— Vous oubliez, mes amis, dit alors Cyrus Smith, qu'Ayrton n'avait plus sa raison pendant les dernières années de son séjour. Mais la question n'est pas là. Il s'agit de savoir si nous devons compter parmi nos chances de salut ce retour du navire écossais. Or, lord Glenarvan a promis à Ayrton de venir le reprendre à l'île Tabor, quand il jugerait ses crimes suffisamment expiés, et je crois qu'il reviendra.

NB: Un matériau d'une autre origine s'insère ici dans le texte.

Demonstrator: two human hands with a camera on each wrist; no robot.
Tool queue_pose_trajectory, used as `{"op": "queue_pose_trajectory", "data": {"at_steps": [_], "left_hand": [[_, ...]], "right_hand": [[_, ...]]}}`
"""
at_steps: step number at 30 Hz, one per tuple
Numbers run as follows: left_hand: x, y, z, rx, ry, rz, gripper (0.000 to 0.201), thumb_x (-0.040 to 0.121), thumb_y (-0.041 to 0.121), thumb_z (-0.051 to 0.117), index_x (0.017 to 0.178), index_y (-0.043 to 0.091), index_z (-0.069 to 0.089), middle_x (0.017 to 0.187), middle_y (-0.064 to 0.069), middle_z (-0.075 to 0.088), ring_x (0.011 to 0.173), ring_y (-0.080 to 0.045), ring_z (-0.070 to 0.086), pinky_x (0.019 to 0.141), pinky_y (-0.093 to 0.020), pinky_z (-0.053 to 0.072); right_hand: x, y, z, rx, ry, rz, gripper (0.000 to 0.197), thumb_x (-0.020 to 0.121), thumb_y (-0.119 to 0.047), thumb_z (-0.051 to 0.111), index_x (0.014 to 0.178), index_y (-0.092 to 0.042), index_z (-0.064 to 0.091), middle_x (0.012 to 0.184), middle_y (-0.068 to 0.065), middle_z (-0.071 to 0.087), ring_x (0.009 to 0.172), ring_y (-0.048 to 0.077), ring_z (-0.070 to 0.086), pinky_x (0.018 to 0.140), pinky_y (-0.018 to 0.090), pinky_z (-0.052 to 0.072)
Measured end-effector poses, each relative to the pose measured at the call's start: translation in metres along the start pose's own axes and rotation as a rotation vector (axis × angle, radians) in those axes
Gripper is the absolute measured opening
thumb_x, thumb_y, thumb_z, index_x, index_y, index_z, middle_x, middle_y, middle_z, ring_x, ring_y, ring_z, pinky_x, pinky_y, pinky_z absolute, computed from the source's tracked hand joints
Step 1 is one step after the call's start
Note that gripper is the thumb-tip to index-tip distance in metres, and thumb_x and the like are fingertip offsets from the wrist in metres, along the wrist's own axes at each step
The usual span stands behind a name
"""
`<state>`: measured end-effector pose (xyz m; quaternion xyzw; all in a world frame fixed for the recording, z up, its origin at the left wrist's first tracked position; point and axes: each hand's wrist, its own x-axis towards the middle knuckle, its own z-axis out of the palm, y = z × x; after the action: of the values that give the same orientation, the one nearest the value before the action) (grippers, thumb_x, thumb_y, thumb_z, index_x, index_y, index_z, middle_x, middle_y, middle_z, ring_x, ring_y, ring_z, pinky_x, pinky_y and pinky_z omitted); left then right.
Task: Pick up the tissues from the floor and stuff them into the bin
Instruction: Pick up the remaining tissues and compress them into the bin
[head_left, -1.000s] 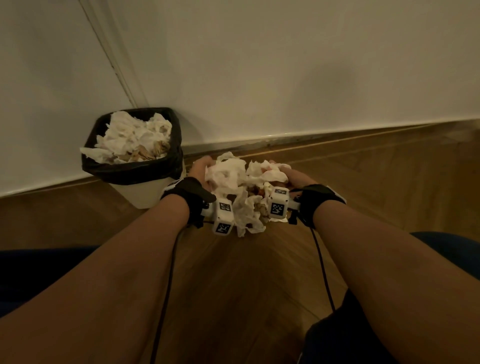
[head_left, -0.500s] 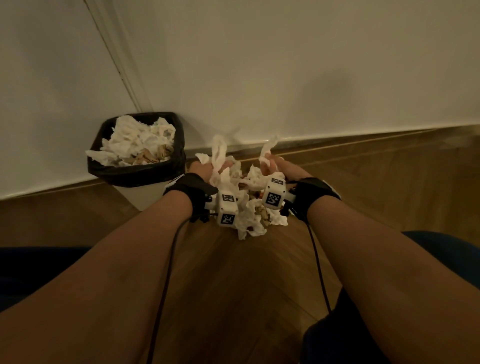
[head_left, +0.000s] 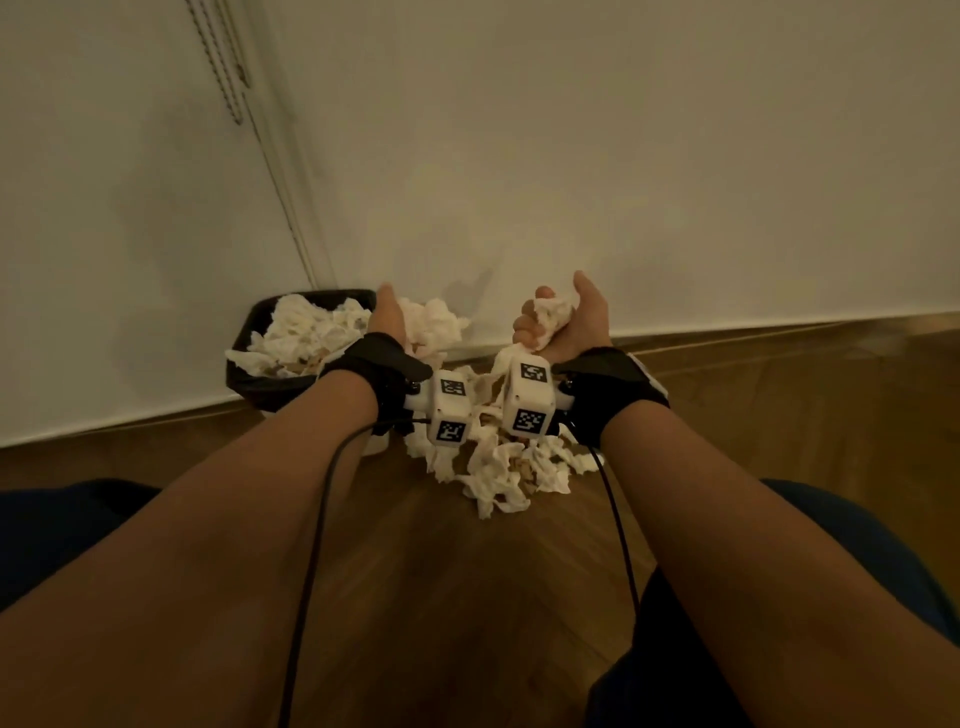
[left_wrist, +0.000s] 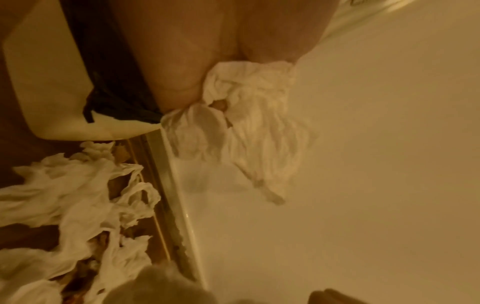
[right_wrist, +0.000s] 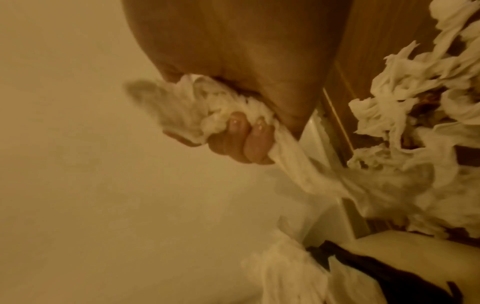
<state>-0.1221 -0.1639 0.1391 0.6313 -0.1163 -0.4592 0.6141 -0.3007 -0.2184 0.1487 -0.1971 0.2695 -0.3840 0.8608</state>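
Tissues on floor (head_left: 506, 470): a crumpled heap is lying on the wooden floor (head_left: 441, 597) just right of the bin, below both wrists.
Left-hand wad (head_left: 431, 325): the left hand (head_left: 385, 325) is gripping it; in the left wrist view its fingers are curling into the paper, a loose tail hanging down.
Right-hand wad (head_left: 550, 314): the right hand (head_left: 566, 322) is clenching it, fingers wrapping the paper, held up before the wall (head_left: 623, 156).
Bin (head_left: 270, 382): black-lined, standing against the wall, already heaped above its rim.
Step in hand: judged to be carrying two handfuls off the floor toward the bin.
Next move: both wads are needing a leftward carry over the rim and a firm downward press; with the bin this full, spilling over appears likely.
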Motion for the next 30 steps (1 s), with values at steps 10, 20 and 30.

— Oui, dit le reporter, et j'ajouterai qu'il reviendra bientôt, car voilà douze ans qu'Ayrton a été abandonné!

— Eh! répondit Pencroff, je suis bien d'accord avec vous que le lord reviendra, et bientôt même. Mais où relâchera-t-il? à l'île Tabor, et non à l'île Lincoln.

— Cela est d'autant plus certain, répondit Harbert, que l'île Lincoln n'est pas même portée sur la carte.

— Aussi, mes amis, reprit l'ingénieur, devons-nous prendre les précautions nécessaires pour que notre présence et celle d'Ayrton à l'île Lincoln soient signalées à l'île Tabor.

— Évidemment, répondit le reporter, et rien n'est plus aisé que de déposer, dans cette cabane qui fut la demeure du capitaine Grant et d'Ayrton, une notice donnant la situation de notre île, notice que lord Glenarvan ou son équipage ne pourront manquer de trouver.

— Il est même fâcheux, fit observer le marin, que nous ayons oublié de prendre cette précaution lors de notre premier voyage à l'île Tabor.

— Et pourquoi l'aurions-nous prise? répondit Harbert. Nous ne connaissions pas l'histoire d'Ayrton, à ce moment; nous ignorions qu'on dût venir le rechercher un jour, et quand nous avons su cette histoire, la saison était trop avancée pour nous permettre de retourner à l'île Tabor.

— Oui, répondit Cyrus Smith, il était trop tard, et il faut remettre cette traversée au printemps prochain.

— Mais si le yacht écossais venait d'ici là? dit Pencroff.